While we only have two species in the example, the code is set up to accommodate as many species as an analyst desires to process simultaneously. ## Data prep

You will need to install rgbif to follow along with this example. rgbif is an amazing package maintained by ROpenSci that provides access to the Global Biodiversity Information Facility database from within R. Note that a (free and easy to get) GBIF profile is required for larger data downloads, but for this example, all you need is the R package.

library(safeHavens)
library(sf) # spatial data
library(rgbif) # species occurrence data.
library(spData) # example cartography data
library(dplyr) # general data handling
library(tidyr) # general data handling
library(purrr) # sub for lapplying functions across lists
library(ggplot2) ## for maps 

Using rgbif, we’ll download occurrence data for a couple of species, you can readily swap these out and supply a much longer list of species use their proper GBIF codes.

This way, we can set up the code for mapping multiple species in a realistic manner.

## small subset of useful columns for example
cols = c('decimalLatitude', 'decimalLongitude', 'dateIdentified', 'species', 
  'acceptedScientificName', 'datasetName', 'coordinateUncertaintyInMeters', 
  'basisOfRecord', 'institutionCode', 'catalogNumber')

## download species data using scientificName, can use keys and lookup tables for automating many taxa. 
cymu <- rgbif::occ_search(scientificName = "Vesper multinervatus", limit = 1000)

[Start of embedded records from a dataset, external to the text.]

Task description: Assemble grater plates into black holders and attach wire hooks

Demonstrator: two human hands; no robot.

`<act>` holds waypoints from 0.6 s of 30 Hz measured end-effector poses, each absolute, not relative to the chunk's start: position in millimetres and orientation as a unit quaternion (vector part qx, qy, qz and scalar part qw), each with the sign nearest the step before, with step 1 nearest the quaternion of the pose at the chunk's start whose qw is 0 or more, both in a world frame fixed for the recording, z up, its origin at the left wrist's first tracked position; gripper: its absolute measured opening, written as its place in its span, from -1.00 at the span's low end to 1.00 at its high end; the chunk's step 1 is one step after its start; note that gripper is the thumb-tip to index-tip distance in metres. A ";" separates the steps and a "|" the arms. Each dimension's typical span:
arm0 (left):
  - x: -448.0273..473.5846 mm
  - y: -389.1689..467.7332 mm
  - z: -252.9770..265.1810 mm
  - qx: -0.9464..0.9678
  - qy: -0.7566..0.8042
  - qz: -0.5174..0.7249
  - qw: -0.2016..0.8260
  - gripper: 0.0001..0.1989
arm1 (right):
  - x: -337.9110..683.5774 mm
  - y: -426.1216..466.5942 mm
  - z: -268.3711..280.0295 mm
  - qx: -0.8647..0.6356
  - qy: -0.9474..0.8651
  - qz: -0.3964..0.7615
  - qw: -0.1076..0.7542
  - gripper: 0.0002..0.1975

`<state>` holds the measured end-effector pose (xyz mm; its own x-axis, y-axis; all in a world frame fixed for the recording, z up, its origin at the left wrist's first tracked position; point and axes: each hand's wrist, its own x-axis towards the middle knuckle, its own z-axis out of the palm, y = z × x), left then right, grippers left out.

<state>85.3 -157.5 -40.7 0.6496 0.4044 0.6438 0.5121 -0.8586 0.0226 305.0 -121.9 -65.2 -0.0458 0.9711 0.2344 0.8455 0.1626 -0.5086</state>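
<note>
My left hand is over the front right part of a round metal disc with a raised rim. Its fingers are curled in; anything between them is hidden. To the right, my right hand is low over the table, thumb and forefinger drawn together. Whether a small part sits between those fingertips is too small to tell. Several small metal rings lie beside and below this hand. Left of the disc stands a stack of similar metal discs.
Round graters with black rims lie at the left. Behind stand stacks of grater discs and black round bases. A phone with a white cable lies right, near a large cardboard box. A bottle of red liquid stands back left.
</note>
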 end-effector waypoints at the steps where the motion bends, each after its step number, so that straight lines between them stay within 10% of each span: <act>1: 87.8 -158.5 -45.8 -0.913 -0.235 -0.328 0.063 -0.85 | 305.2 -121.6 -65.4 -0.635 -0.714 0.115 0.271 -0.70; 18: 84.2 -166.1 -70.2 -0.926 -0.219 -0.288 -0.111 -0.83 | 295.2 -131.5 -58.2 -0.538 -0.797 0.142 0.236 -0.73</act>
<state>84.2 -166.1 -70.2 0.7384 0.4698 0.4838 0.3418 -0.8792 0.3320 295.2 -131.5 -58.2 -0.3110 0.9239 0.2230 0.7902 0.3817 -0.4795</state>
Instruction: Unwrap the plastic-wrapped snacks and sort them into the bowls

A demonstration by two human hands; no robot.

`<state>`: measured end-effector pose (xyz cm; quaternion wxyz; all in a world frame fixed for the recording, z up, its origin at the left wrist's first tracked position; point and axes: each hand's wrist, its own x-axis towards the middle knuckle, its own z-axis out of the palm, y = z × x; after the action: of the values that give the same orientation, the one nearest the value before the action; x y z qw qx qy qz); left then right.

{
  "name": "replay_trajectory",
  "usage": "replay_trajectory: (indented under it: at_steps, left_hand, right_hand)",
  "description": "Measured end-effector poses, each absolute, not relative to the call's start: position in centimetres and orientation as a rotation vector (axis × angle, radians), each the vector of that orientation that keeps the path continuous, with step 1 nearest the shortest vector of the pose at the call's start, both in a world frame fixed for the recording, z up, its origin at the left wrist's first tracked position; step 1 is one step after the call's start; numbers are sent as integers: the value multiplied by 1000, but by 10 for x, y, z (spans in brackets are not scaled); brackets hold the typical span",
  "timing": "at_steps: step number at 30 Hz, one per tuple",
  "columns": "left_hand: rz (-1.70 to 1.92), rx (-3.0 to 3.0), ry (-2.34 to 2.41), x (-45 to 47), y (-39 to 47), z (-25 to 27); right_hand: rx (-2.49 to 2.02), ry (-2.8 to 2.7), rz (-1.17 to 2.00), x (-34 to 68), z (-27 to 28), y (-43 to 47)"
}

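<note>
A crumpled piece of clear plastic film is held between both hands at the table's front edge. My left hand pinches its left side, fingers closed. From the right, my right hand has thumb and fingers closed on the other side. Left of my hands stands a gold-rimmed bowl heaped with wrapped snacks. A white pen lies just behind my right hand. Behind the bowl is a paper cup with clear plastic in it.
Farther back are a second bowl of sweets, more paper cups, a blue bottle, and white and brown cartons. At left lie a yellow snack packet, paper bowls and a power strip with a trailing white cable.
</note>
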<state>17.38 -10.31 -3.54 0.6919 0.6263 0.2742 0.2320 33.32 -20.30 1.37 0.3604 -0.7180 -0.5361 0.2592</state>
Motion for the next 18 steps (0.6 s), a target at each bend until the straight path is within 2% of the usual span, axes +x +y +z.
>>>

### check to see what CRS are in here, these days usually standardized to wgs84 (epsg:4326)
table( cymu[['data']]['geodeticDatum']) 
geodeticDatum
WGS84 
  732 

## subset the data to relevant columns 
cymu_cols <- cymu[['data']][,cols]

## repeat this again so a second set of data are on hand 
bowa <- rgbif::occ_search(scientificName = "Bouteloua warnockii", limit = 1000)
bowa_cols <- bowa[['data']][,cols]

## contrived multispecies example. 
spp <- bind_rows(bowa_cols, cymu_cols) |>
  drop_na(decimalLatitude, decimalLongitude) |> # any missing coords need dropped. 
  st_as_sf(coords = c( 'decimalLongitude', 'decimalLatitude'), crs = 4326, remove = F)

We will make a very quick and simple basemap for use in the vignette

western_states <- spData::us_states |> ## for making a quick basemap. 
  dplyr::filter(
    REGION == 'West' & ! NAME %in% ## SW / South focus rm, Northern states
      c('Montana', 'Washington', 'Idaho', 'Oregon', 'Wyoming') 
    | ## OR -  to keep some of the steppe
   NAME %in% c('Oklahoma', 'Texas', 'Kansas')) |>
  dplyr::select(NAME, geometry) |>
  st_transform(4326)

ggplot() +
  geom_sf(data = western_states) +
  geom_sf(data = spp, aes(color = species, shape = species)) +
  theme_void() +
  theme(legend.position = 'bottom')

Quickly check the data for obvious errors. One point’s location is incorrect; its latitude is clearly wrong - we removed it below.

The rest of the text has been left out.